Exercise objective: Quote the line containing "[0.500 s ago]" and all lines that follow it in the listing below, exactly as written.

Data below:

__________________________________________________

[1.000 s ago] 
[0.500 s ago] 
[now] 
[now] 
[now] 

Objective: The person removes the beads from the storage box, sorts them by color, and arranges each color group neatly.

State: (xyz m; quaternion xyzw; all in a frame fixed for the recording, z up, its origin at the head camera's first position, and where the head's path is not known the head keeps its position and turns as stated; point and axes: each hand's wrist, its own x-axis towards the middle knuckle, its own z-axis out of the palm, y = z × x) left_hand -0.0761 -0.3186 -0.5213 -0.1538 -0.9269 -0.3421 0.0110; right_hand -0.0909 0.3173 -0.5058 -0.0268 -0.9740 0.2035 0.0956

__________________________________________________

Answer space:
[0.500 s ago] 
[now] 
[now] 
[now] 

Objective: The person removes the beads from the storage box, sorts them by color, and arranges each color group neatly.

State: (xyz m; quaternion xyzw; all in a frame fixed for the recording, z up, its origin at the head camera's first position, and where the head's path is not known the head keeps its position and turns as stated; point and axes: each hand's wrist, its own x-axis towards the middle knuckle, its own z-axis out of the palm, y = z × x) left_hand -0.0761 -0.3186 -0.5213 -0.1538 -0.9269 -0.3421 0.0110; right_hand -0.0909 0.3173 -0.5058 -0.0268 -0.9740 0.2035 0.0956

That was the complete answer.